Ollie does not get quite as sympathetic an ear from Isabel Rochev, who does what everyone, including Ollie, knew she wanted to do from the beginning. The twist is that she's in league with Slade. Why? She cryptically says, "The sins of the father are the sins of the son." My first thought was that she's another illegitimate Queen kid, but then I remember she slept with Ollie, and that would be a little dark even for this series. Interesting, in a V. C. Andrews kind of way, but too dark. She gives up Thea's location quite willingly, and tells Ollie to come alone.


Back at the Arrow base, Roy is freaking out. Or maybe freaking out isn't quite the right term, as every point he makes is absolutely right. They shouldn't be listening to Ollie, as Ollie is making very, very stupid decisions and has been for a while. Things come to a head, and even Ollie starts yelling, but Felicity cuts them all off, saying, "Go. Go get Thea. Stop Slade. Do whatever it takes. End this."

And bam, Felicity proves she is still the best character in the series. If we could have a series of just her, and Sara, and KGBeast, I'd be very happy.
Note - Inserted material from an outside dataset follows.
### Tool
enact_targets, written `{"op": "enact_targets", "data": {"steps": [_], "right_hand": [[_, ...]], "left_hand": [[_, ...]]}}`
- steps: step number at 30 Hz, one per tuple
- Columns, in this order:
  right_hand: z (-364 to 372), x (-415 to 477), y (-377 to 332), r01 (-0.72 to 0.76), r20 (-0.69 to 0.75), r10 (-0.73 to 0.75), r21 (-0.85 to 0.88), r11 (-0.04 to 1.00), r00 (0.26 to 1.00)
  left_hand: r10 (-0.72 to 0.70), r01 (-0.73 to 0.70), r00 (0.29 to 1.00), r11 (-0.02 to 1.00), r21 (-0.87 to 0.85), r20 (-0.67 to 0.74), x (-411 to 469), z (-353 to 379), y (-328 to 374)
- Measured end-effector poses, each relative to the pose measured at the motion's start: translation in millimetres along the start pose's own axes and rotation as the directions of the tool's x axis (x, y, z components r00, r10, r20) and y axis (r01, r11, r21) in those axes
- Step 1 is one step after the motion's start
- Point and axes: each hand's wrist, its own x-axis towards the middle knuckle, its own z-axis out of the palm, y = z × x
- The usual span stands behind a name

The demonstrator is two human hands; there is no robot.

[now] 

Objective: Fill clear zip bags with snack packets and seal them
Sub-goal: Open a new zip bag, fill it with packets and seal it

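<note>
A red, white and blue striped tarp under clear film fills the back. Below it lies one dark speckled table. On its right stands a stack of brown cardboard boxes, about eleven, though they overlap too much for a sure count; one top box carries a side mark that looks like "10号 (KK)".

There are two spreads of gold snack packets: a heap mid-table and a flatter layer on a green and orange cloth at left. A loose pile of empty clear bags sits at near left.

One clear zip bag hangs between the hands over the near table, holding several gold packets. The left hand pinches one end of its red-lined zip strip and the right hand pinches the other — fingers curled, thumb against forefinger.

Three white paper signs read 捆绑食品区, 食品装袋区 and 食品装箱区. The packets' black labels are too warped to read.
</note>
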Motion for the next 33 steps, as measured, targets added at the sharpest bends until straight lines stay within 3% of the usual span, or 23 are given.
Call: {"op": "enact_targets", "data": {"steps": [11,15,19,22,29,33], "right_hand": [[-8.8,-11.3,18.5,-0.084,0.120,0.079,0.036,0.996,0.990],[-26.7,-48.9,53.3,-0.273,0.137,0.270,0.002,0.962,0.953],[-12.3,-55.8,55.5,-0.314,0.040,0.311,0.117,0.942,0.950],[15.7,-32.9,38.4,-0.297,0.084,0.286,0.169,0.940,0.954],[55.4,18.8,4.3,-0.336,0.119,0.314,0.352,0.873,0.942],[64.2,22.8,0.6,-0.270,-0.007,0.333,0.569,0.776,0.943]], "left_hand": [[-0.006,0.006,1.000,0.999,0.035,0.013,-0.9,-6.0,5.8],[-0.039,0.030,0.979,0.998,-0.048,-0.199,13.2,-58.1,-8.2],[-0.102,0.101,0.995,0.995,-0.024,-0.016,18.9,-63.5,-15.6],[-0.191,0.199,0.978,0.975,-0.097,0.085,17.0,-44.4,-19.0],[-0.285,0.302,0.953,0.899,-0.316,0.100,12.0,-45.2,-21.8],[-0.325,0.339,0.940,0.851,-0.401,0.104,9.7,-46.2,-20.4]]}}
Ollie fights his way into the secret lair, but finds it empty. He calls Felicity, who tells him that Thea just walked into a police station, safe and sound. And she is. She just has the absolutely right reaction when Ollie and Moira come in to see her. She correctly points out that they both lied to her, and put her in a very dangerous situation, and are exactly alike. I still pity Moira. That woman hasn't had a decent family Christmas card photo in seven years. Ollie I pity less, since he gave Moira a hard time for doing exactly the same thing he did. To be fair, though, he does, at last, have a moment at the end where he realizes how stupid he's been.

Now let's wrap this up. Quentin is arrested for aiding the vigilante. Slade frees a bus full of criminals, who will be dosed with the mirakuru that Isabel creates. Thea tells everyone that Slade kidnapped her. Roy sees that Thea is safe and leaves town, lowering Starling City's average IQ by several points. And Slade tells Laurel that Ollie is the Arrow. Oh, and Moira is now going to win the mayoral race, because of a sympathy vote. All hail Kodos!

We end with some scenes from the island. The crew decides to trade the prisoner who can fix Slade's boat to Slade in exchange for Ollie. Slade throws Ivo in for free. Sara, being a badass, decides to strap a mine to the prisoner to blow Slade up, but Slade smells the TNT. He threatens to kill all of them, until a hallucination of Shado tells him to leave them on the island and let them suffer. The real star in this story is KGBeast, who has all the best lines.


Prisoner: "What gives us the right to decide who lives and who dies?"

KGBeast: "He is tied up. We are not."

. . .

Sara: "Can you remove the explosive [from the landmine]?"

KGBeast: "Certainly. Without it going off? Less certain."

. . .

(When taking apart the landmine.) "Russian bomb. Japanese bomb. They all go boom."